Write out the listing again, exactly as it appears below.

*** Opening of Information provided ***

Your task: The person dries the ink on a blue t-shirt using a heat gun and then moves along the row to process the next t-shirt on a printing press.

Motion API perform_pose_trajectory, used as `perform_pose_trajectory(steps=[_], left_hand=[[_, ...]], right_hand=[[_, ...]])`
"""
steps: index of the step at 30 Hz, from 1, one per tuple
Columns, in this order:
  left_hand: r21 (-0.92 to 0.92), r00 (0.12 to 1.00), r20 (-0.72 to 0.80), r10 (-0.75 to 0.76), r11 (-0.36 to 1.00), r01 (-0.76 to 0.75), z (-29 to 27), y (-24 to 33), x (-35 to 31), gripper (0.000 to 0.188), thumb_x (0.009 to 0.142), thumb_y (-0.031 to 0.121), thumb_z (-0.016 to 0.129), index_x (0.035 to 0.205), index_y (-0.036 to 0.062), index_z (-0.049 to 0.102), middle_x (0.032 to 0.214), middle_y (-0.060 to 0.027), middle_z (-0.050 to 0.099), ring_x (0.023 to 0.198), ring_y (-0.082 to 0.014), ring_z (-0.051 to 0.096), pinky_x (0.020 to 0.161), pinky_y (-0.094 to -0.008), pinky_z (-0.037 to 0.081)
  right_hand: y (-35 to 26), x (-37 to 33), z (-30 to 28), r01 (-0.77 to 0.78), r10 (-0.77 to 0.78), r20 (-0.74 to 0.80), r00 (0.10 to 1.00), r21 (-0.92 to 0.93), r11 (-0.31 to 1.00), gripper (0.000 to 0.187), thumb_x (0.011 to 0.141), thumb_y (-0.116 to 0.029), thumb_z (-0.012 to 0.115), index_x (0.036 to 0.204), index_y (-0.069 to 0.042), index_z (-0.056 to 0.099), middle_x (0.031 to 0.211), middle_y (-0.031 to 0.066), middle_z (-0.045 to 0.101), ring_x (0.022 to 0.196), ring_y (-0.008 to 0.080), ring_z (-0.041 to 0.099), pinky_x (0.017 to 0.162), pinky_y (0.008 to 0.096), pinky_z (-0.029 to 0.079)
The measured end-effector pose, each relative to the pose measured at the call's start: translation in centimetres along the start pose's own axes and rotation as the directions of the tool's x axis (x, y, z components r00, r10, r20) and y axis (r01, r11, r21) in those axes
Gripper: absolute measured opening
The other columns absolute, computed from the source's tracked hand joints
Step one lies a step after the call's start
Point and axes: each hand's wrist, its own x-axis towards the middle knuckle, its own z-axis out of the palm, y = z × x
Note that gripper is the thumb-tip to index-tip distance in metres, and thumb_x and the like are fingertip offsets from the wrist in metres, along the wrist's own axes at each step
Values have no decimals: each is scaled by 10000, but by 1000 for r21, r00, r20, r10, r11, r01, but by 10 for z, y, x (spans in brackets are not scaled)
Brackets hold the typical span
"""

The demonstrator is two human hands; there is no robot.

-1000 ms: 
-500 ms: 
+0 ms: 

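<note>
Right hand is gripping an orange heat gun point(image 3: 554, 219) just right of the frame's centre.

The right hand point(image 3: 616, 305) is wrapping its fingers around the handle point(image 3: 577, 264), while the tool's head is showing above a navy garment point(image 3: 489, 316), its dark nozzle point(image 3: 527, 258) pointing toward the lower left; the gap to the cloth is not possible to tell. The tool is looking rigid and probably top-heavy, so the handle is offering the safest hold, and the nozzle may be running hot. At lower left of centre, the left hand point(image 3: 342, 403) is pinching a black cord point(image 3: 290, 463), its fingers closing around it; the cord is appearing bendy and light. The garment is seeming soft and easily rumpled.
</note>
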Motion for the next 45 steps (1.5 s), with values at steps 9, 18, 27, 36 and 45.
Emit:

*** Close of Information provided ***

◆ **Problem solution**:
Your task: The person dries the ink on a blue t-shirt using a heat gun and then moves along the row to process the next t-shirt on a printing press.

Motion API perform_pose_trajectory, used as `perform_pose_trajectory(steps=[_], left_hand=[[_, ...]], right_hand=[[_, ...]])`
"""
steps: index of the step at 30 Hz, from 1, one per tuple
Columns, in this order:
  left_hand: r21 (-0.92 to 0.92), r00 (0.12 to 1.00), r20 (-0.72 to 0.80), r10 (-0.75 to 0.76), r11 (-0.36 to 1.00), r01 (-0.76 to 0.75), z (-29 to 27), y (-24 to 33), x (-35 to 31), gripper (0.000 to 0.188), thumb_x (0.009 to 0.142), thumb_y (-0.031 to 0.121), thumb_z (-0.016 to 0.129), index_x (0.035 to 0.205), index_y (-0.036 to 0.062), index_z (-0.049 to 0.102), middle_x (0.032 to 0.214), middle_y (-0.060 to 0.027), middle_z (-0.050 to 0.099), ring_x (0.023 to 0.198), ring_y (-0.082 to 0.014), ring_z (-0.051 to 0.096), pinky_x (0.020 to 0.161), pinky_y (-0.094 to -0.008), pinky_z (-0.037 to 0.081)
  right_hand: y (-35 to 26), x (-37 to 33), z (-30 to 28), r01 (-0.77 to 0.78), r10 (-0.77 to 0.78), r20 (-0.74 to 0.80), r00 (0.10 to 1.00), r21 (-0.92 to 0.93), r11 (-0.31 to 1.00), gripper (0.000 to 0.187), thumb_x (0.011 to 0.141), thumb_y (-0.116 to 0.029), thumb_z (-0.012 to 0.115), index_x (0.036 to 0.204), index_y (-0.069 to 0.042), index_z (-0.056 to 0.099), middle_x (0.031 to 0.211), middle_y (-0.031 to 0.066), middle_z (-0.045 to 0.101), ring_x (0.022 to 0.196), ring_y (-0.008 to 0.080), ring_z (-0.041 to 0.099), pinky_x (0.017 to 0.162), pinky_y (0.008 to 0.096), pinky_z (-0.029 to 0.079)
The measured end-effector pose, each relative to the pose measured at the call's start: translation in centimetres along the start pose's own axes and rotation as the directions of the tool's x axis (x, y, z components r00, r10, r20) and y axis (r01, r11, r21) in those axes
Gripper: absolute measured opening
The other columns absolute, computed from the source's tracked hand joints
Step one lies a step after the call's start
Point and axes: each hand's wrist, its own x-axis towards the middle knuckle, its own z-axis out of the palm, y = z × x
Note that gripper is the thumb-tip to index-tip distance in metres, and thumb_x and the like are fingertip offsets from the wrist in metres, along the wrist's own axes at each step
Values have no decimals: each is scaled by 10000, but by 1000 for r21, r00, r20, r10, r11, r01, but by 10 for z, y, x (spans in brackets are not scaled)
Brackets hold the typical span
"""

The demonstrator is two human hands; there is no robot.

-1000 ms: 
-500 ms: 
+0 ms: 

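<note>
Right hand is gripping an orange heat gun point(image 3: 554, 219) just right of the frame's centre.

The right hand point(image 3: 616, 305) is wrapping its fingers around the handle point(image 3: 577, 264), while the tool's head is showing above a navy garment point(image 3: 489, 316), its dark nozzle point(image 3: 527, 258) pointing toward the lower left; the gap to the cloth is not possible to tell. The tool is looking rigid and probably top-heavy, so the handle is offering the safest hold, and the nozzle may be running hot. At lower left of centre, the left hand point(image 3: 342, 403) is pinching a black cord point(image 3: 290, 463), its fingers closing around it; the cord is appearing bendy and light. The garment is seeming soft and easily rumpled.
</note>
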Motion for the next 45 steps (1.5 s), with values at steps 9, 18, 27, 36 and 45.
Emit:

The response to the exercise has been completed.